Ob Pope Kings Schrift im lateinis­chen Original gelesen hat, ist ungewiss, sicher aber kannte er dessen Theorie, der man in in­tellek­tuellen Kreisen große Aufmerk­samkeit schenkte. Leibniz’ Werk, mit dem Popes Vom Menschen später vor allem in Deutschland in engste Verbindung gebracht wurde, kannte der Dichter zumindest nach Aussage seines Freundes Lord Bolingbroke nicht. 1729 begann er mit der Arbeit an dem Gedicht, bis 1731 hatte er die ersten drei Teile beendet. Aufgrund der the­ol­o­gis­chen Brisanz des Themas, aber auch aus Furcht vor polemischen Reaktionen vieler Dichterkol­le­gen, die er in seinem Spottgedicht The Dunciad angegriffen hatte, veröffentlichte Pope die ersten drei Briefe im Jahr 1733 anonym. Der vierte Brief erschien erst im Januar 1734, diesmal unter seinem Namen. Inzwischen hatten bereits einige seiner Gegner das anonym erschienene Werk gelobt und konnten nun, da der Autor bekannt war, nicht mehr zurückrudern.

Wirkungs­geschichte

Vom Menschen, das schon bald nach seinem Erscheinen ins Französische und Deutsche übersetzt und in ganz Europa rezipiert wurde, zählte zu den meist­ge­le­se­nen Lehrgedichten des 18. Jahrhun­derts. Es gehörte zu den Lieblingswerken Immanuel Kants, dessen frühe Schriften unter dem Einfluss Popes entstanden. Andere Zeitgenossen wie Gotthold Ephraim Lessing oder Moses Mendelssohn bescheinigten dem Werk dagegen einen Mangel an präziser Be­grif­flichkeit und sahen darin eher ein poetisches als ein genuin philosophis­ches Werk.

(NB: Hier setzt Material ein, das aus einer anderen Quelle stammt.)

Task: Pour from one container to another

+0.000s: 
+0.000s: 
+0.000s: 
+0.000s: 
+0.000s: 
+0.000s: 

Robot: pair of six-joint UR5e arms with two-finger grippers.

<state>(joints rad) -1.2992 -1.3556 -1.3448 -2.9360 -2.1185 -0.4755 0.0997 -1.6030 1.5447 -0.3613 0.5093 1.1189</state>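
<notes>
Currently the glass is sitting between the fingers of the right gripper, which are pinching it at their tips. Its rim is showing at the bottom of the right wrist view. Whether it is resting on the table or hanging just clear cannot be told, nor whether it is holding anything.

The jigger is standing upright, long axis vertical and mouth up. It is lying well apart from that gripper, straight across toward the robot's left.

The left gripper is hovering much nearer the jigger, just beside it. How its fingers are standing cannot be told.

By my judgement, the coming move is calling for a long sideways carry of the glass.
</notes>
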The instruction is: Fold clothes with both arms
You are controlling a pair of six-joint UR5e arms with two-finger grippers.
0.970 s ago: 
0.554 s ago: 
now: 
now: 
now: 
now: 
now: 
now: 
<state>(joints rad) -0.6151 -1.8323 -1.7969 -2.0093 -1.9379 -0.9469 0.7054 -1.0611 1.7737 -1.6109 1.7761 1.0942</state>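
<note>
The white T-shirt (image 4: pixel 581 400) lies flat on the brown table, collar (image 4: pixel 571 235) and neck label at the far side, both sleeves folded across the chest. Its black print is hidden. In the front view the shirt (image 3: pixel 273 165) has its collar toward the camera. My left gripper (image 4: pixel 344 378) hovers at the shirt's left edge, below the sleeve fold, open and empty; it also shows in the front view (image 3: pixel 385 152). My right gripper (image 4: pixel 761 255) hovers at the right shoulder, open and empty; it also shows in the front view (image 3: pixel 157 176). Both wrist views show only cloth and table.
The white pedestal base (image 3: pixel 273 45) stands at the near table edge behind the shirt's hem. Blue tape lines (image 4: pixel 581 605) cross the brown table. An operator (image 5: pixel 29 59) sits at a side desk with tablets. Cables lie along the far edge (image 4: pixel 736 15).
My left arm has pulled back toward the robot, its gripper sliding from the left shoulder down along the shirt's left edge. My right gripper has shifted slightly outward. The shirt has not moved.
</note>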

Popes Formel „Whatever is, is right“ wurde nicht nur in England, sondern auch in Frankreich („Tout est bien“) und Deutschland („Alles ist gut“) schon bald überaus populär.

Nach dem Erdbeben von Lissabon, das 1755 Zehn­tausende Men­schen­leben forderte und den allgemeinen Optimismus der Aufklärung erschütterte, veränderte sich die Einstellung. Voltaire kritisierte Popes Lehre von den Übeln als Beitrag zur Vol­lkom­men­heit dieser Welt als Zynismus gegenüber den Leidenden.

Über den Autor

Alexander Pope wird am 21. Mai 1688 in London als Sohn eines Wäschehändlers geboren. Da er als Katholik aufgrund geset­zlicher Bes­tim­mungen zum Schutz des an­glikanis­chen Glaubens auf keine reguläre Schule gehen darf, wird er zunächst zu Hause un­ter­richtet und besucht später mehrere geduldete katholische Schulen. Um 1700 zieht seine Familie nach Binfield, wo er intensiv lateinische und griechische Autoren studiert. Pope knüpft erste Kontakte zur Londoner Lit­er­aturszene und veröffentlicht auch erstmals selbst Gedichte. 1711 kehrt Pope, der infolge einer Tu­berku­lo­se­in­fek­tion an einer Verkrümmung des Rückgrats leidet und kaum eine Körpergröße von 1,40 Meter erreicht, nach London zurück. Mit seinem Essay on Criticism (1711) und dem satirischen Gedicht The Rape of the Lock (Der Lockenraub, 1712) gelingt ihm der lit­er­arische Durchbruch. Pope tritt der Partei der Tories bei und wird Mitglied im „Scriblerus Club“, einem Au­toren­zirkel, dem auch Jonathan Swift angehört. Trotz eigener Erfahrungen der Ausgrenzung nimmt Pope stets eine tolerante Haltung ein und pflegt Fre­und­schaften mit op­po­si­tionellen Whigs und protes­tantis­chen Geistlichen. Ab 1715 übersetzt er auf Anregung des be­fre­un­de­ten Schrift­stellers Joseph Addison Homers Ilias ins Englische, was ihm neben viel Anerkennung und Ruhm auch finanzielle Sor­glosigkeit beschert. Nach dem Tod des Vaters zieht er mit der Mutter nach Twickenham, wo er als Land­schaft­sar­chitekt einen künstlichen Garten samt ro­man­tis­cher Grotte gestaltet. Hier pflegt er auch eine intensive Fre­und­schaft zu Martha Blount, der er nach seinem Tod seinen gesamten Besitz hin­ter­lassen wird. 1728 veröffentlicht er anonym das Spottgedicht The Dunciad, das voller scharfer Angriffe auf seine Au­torenkol­le­gen ist und mit dem er sich in der Kulturszene viele Feinde macht. Zusammen mit seinem Freund Swift tritt er Ende der 1720er-Jahre einer Freimau­r­erloge bei. Nach 1738 schreibt Pope, der zunehmend mit gesund­heitlichen Problemen zu kämpfen hat, kaum noch. Er stirbt am 30. Mai 1744 in Twickenham.